* **WHAT YOU SHOULD DO**
Every line from the start of the records below to the line containing "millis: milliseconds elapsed" should be retyped exactly, that line included, and no others.

* **Stored data entries**

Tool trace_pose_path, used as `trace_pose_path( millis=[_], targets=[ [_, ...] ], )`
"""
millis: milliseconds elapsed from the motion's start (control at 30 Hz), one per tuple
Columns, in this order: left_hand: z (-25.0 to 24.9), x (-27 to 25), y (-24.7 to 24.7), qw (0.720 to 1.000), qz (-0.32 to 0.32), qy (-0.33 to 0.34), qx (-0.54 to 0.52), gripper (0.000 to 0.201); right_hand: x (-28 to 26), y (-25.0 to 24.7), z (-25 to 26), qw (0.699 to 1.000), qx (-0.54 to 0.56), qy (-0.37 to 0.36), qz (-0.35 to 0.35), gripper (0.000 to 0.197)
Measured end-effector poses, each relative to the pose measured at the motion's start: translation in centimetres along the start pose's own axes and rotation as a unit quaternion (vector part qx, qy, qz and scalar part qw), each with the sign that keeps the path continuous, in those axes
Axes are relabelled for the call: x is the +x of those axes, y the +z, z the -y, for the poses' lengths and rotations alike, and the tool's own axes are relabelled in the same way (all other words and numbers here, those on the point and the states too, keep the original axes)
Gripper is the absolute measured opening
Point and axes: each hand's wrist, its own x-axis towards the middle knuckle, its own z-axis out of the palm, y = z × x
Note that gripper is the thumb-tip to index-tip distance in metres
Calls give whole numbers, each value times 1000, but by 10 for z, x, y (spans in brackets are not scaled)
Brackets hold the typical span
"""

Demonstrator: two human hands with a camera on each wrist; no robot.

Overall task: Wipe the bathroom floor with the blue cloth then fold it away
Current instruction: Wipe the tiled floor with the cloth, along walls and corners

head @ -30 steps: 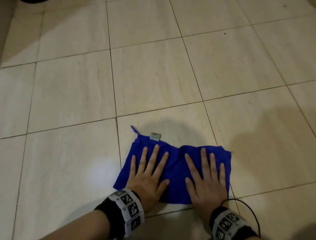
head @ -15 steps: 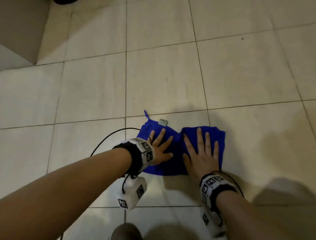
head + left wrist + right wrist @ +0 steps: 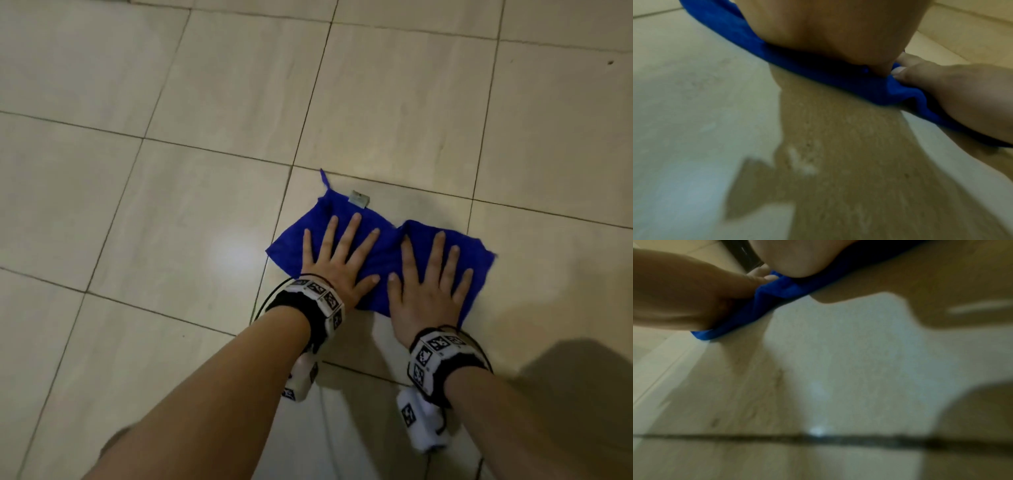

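Observation:
The blue cloth (image 3: 387, 246) lies spread on the beige tiled floor (image 3: 205, 171), with a small grey label (image 3: 359, 199) at its far edge. My left hand (image 3: 337, 255) presses flat on the cloth's left half, fingers straight and spread. My right hand (image 3: 430, 277) presses flat on the right half in the same way. In the left wrist view the cloth (image 3: 818, 69) bunches under my left palm (image 3: 838, 29), with the right hand (image 3: 962, 94) beside it. In the right wrist view the cloth (image 3: 777, 293) shows under the right palm (image 3: 797, 256).
Large beige tiles with dark grout lines (image 3: 219, 154) surround the cloth on all sides. A bright light reflection (image 3: 233, 255) sits on the floor just left of the cloth. Black cables (image 3: 263, 301) loop from the wrist bands.
Both hands slid the cloth forward across the floor and then back a little, staying flat on it. The head view shifted and no longer shows the wall corner at top left.

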Motion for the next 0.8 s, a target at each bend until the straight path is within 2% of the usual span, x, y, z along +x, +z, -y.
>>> trace_pose_path(
  millis=[267,467,567,800],
  targets=[
    [-1,-13,9,998,-38,-20,-48,78,-25,4,8,1000,-8,8,2,65],
    [5,-87,55,994,-71,-50,-62,78,-82,12,11,999,-17,-35,30,64],
    [10,-119,74,994,-65,-73,-40,78,-104,14,14,997,-20,-63,51,65],
    [12,-122,74,995,-55,-78,-27,78,-108,12,16,995,-22,-64,68,66]
  ],
)
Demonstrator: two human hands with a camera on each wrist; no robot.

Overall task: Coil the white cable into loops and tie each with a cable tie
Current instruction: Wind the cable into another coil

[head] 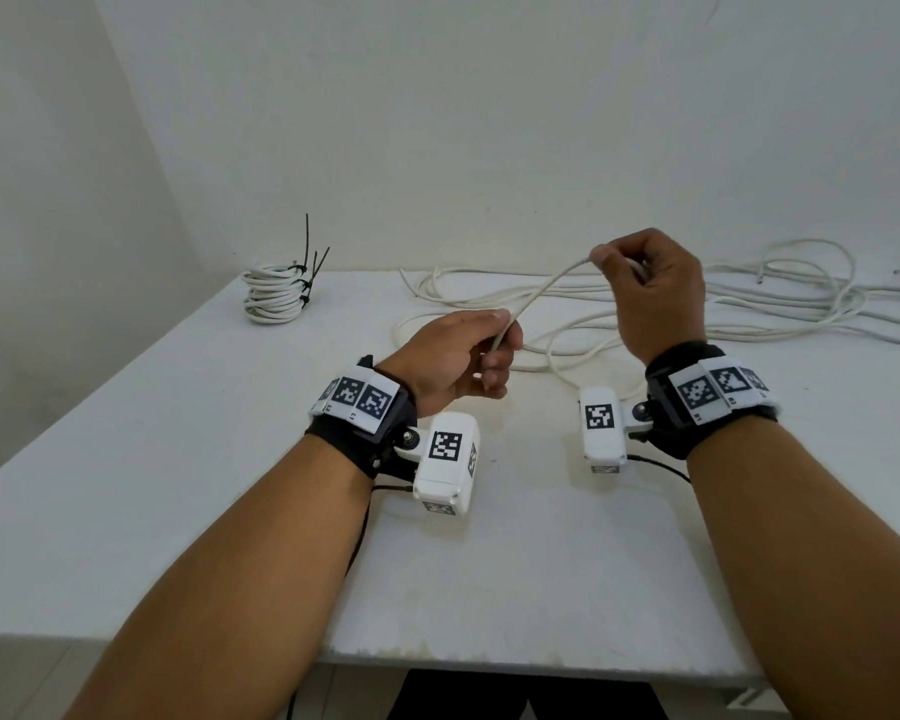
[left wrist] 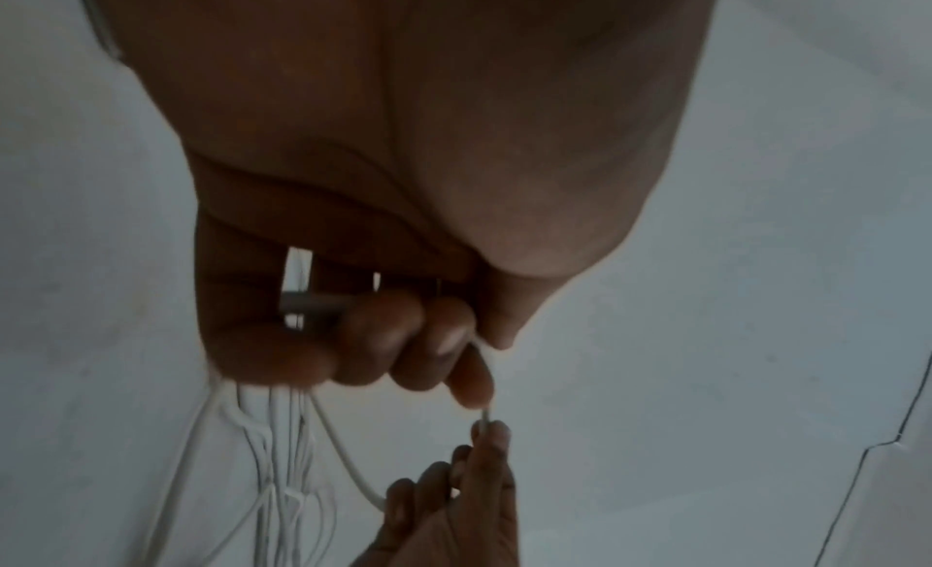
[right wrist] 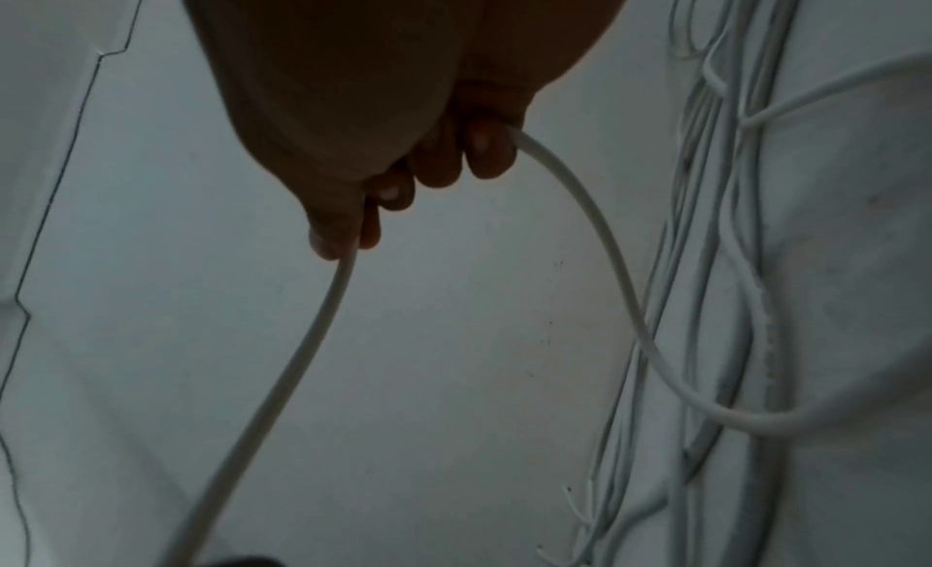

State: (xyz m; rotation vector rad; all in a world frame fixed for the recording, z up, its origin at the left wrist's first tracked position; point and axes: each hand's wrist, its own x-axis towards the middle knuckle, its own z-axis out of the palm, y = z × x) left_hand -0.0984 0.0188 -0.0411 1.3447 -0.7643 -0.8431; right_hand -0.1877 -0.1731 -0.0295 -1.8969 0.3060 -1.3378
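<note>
A long white cable [head: 544, 293] lies in loose tangles across the back of the white table [head: 178, 459]. My left hand [head: 468, 350] grips a stretch of it near its end, fingers curled round it [left wrist: 403, 336]. My right hand [head: 645, 283] is raised higher and pinches the same stretch between thumb and fingers, so the cable [right wrist: 323, 328] spans between both hands. From the right hand [right wrist: 383, 185] it drops in a curve to the pile [right wrist: 716, 296]. A finished coil [head: 274, 296] bound with black cable ties [head: 310, 267] stands at the back left.
More white cable [head: 801, 288] sprawls along the back right of the table against the wall. White camera boxes [head: 445, 462] hang under both wrists. The table's front edge [head: 489, 662] runs close below my forearms.
</note>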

* **YOUR RESPONSE**
Tool trace_pose_path, used as `trace_pose_path( millis=[_], targets=[ [_, ...] ], )`
"""
millis: milliseconds elapsed from the motion's start (control at 30 Hz), one per tuple

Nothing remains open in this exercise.